Un film de Denis Villeneuve. Avec Jake Gyllenhaal, Mélanie Laurent, Isabella Rossellini. Sortie depuis le 27 août 2014.

 

 

Dans son 5e film, le réalisateur d’Incendies et de Prisoners nous plonge dans la vie d’un prof de fac (Jake Gyllenhaal) qui se découvre un double. Amateurs de films-labyrinthe à la David Lynch, ce film est fait pour vous !

 

 

Note : 3,5/5

 

«Le chaos est un ordre qui n’aurait pas encore été déchiffré ». Cette citation qui apparaît à l’ouverture d’Enemy, adapté du roman « L’autre comme moi » de José Saramago, résume parfaitement l’esprit du film. Le public qui a découvert Denis Villeneuve avec Prisoners, réalisé après mais sorti avant pour des raisons de distribution, va forcément être désappointé par ce métrage dont le sens est réellement à déchiffrer. D’autant plus que la dernière image va en laisser plus d’un perplexe. A part une scène étrange au début du film, les repères semblent simples : nous nous trouvons dans une histoire de double. Un prof de fac discret, qui vit avec une femme une relation épisodique, regarde un film sur les conseils d’un collègue et voit son sosie parmi les figurants. A partir du moment où il entre en contact avec lui, leur vie à tous les deux est bouleversée.

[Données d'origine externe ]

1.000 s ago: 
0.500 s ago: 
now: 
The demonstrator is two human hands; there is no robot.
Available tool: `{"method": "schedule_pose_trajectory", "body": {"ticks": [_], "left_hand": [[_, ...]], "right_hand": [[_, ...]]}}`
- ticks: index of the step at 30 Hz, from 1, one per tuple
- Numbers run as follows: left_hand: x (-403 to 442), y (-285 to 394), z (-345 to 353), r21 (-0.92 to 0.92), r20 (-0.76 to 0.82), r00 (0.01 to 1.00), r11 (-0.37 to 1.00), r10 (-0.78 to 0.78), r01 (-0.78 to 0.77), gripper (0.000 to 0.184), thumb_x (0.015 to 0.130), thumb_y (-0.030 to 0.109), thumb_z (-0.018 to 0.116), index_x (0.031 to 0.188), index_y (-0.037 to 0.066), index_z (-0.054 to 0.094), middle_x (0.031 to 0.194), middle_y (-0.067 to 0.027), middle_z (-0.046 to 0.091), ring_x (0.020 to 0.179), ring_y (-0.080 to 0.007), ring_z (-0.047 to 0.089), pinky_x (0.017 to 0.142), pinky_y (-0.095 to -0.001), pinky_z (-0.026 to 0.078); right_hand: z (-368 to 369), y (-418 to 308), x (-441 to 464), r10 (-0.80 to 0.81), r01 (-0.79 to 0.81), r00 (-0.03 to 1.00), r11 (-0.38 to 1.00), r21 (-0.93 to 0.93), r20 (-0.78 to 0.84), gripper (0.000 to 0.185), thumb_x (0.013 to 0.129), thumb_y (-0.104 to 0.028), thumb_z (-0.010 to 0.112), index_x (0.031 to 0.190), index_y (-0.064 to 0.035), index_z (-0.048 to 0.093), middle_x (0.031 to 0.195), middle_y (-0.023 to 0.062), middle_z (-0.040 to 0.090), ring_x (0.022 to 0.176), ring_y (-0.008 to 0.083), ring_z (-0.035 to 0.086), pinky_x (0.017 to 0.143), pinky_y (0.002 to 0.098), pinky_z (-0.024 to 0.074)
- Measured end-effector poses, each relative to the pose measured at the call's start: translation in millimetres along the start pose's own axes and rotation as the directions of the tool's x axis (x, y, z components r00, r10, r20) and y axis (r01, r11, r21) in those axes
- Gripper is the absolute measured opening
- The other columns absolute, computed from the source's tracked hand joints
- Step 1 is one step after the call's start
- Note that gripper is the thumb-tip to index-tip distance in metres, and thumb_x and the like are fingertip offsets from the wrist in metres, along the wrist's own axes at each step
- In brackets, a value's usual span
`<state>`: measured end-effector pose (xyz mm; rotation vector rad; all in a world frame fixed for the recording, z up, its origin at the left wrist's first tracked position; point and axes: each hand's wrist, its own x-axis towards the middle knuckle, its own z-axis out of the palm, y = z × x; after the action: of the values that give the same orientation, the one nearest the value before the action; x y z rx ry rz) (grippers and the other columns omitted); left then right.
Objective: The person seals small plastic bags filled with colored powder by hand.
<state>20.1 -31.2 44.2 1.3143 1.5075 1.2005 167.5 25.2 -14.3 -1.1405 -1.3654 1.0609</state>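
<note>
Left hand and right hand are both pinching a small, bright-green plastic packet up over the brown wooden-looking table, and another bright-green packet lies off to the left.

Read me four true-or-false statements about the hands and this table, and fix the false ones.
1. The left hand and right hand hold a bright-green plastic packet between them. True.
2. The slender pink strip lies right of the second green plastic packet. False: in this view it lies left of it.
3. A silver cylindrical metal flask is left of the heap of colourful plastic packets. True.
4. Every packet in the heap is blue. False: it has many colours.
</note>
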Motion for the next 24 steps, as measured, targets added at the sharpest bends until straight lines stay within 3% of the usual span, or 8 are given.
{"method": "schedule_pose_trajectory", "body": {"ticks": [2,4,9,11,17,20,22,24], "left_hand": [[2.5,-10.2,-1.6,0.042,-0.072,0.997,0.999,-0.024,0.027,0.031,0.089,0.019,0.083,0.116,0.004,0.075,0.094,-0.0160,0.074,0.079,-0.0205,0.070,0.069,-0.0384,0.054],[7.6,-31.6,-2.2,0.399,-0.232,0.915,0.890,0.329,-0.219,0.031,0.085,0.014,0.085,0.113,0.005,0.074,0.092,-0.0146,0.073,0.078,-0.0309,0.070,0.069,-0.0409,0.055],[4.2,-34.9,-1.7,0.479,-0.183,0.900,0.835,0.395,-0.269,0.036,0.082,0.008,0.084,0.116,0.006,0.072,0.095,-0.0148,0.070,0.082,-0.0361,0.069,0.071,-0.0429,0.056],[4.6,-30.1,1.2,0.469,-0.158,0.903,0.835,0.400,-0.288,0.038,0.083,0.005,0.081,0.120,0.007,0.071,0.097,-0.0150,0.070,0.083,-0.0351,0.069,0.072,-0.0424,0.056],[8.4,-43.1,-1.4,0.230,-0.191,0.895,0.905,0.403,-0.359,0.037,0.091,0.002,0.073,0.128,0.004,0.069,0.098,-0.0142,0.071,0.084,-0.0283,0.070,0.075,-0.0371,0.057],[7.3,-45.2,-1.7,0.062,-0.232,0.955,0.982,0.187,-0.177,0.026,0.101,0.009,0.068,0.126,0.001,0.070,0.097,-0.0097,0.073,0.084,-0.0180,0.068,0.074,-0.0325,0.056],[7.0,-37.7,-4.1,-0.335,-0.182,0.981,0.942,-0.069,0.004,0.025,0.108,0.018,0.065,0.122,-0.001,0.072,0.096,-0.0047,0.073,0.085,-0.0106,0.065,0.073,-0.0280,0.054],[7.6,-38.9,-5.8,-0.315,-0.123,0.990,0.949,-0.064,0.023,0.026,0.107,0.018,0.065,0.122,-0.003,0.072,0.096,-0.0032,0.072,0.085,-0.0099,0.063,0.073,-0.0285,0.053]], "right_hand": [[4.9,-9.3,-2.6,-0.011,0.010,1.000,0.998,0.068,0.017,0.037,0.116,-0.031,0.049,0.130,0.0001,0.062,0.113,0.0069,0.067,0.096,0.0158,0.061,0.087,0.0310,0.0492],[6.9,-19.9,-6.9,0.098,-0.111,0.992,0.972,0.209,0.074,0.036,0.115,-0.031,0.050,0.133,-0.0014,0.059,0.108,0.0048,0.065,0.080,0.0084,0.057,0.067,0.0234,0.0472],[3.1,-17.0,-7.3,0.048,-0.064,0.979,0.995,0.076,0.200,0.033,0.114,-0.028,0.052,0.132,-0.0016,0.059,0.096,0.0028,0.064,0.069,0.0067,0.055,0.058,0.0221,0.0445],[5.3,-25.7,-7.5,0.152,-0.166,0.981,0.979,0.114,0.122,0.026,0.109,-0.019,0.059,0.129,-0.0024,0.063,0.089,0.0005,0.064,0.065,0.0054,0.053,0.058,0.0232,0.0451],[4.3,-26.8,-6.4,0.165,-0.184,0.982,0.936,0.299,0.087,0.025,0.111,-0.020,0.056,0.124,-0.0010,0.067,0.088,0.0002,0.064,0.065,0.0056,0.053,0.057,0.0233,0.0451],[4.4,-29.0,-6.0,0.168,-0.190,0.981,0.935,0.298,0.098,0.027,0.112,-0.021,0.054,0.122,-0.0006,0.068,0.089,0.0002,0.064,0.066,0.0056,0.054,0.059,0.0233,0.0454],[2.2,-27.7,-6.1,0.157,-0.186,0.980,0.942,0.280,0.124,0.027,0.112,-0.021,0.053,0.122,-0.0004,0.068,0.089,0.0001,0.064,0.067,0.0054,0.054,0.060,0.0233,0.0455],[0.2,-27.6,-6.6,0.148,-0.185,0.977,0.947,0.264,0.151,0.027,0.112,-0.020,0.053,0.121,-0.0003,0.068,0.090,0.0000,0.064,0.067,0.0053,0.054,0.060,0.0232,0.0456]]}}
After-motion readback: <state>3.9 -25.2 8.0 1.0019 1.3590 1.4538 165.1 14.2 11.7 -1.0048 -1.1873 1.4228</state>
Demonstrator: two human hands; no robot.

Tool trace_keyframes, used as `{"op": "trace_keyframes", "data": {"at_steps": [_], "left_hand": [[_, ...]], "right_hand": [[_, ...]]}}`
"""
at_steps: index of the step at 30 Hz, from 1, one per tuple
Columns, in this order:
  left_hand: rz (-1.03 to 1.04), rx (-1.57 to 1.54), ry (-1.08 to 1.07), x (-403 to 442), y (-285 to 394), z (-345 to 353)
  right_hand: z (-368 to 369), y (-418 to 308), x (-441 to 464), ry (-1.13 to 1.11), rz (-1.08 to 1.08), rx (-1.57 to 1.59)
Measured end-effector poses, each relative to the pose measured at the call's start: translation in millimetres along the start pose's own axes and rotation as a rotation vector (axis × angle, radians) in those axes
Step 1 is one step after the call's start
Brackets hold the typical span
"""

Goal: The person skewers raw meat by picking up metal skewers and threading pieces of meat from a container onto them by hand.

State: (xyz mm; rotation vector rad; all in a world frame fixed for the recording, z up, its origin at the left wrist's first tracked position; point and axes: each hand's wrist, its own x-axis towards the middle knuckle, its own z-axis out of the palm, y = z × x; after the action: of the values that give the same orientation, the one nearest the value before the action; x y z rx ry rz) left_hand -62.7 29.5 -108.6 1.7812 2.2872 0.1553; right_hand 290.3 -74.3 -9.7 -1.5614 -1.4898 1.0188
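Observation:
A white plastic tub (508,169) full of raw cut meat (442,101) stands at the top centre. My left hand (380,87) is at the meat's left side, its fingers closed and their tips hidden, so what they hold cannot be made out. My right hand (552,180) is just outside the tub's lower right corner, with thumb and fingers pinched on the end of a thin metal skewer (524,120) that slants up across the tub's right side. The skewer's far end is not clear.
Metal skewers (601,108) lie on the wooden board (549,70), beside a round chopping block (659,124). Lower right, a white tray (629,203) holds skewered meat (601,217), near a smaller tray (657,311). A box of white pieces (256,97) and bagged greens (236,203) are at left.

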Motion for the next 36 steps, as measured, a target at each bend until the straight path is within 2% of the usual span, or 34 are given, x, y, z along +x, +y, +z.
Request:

Il en va de même pour la femme enceinte du sosie et des repères du spectateur… A celui-ci de rester en éveil et de faire sa propre interprétation de ce qu’il voit et entend … Ce film, qu’il faut revoir pour en comprendre les subtilités, prouve une nouvelle fois que Denis Villeneuve est un réalisateur qui compte. Aussi à l’aise dans le film indépendant (Enemy) que dans le film hollywoodien (Prisoners), il n’a plus rien à prouver concernant la maîtrise de sa mise en scène (elle était déjà visible dans Incendies, notamment dans la scène du bus). Dans Enemy, elle est au service d’une atmosphère, d’un sentiment : celui de l’inquiétante étrangeté de Freud.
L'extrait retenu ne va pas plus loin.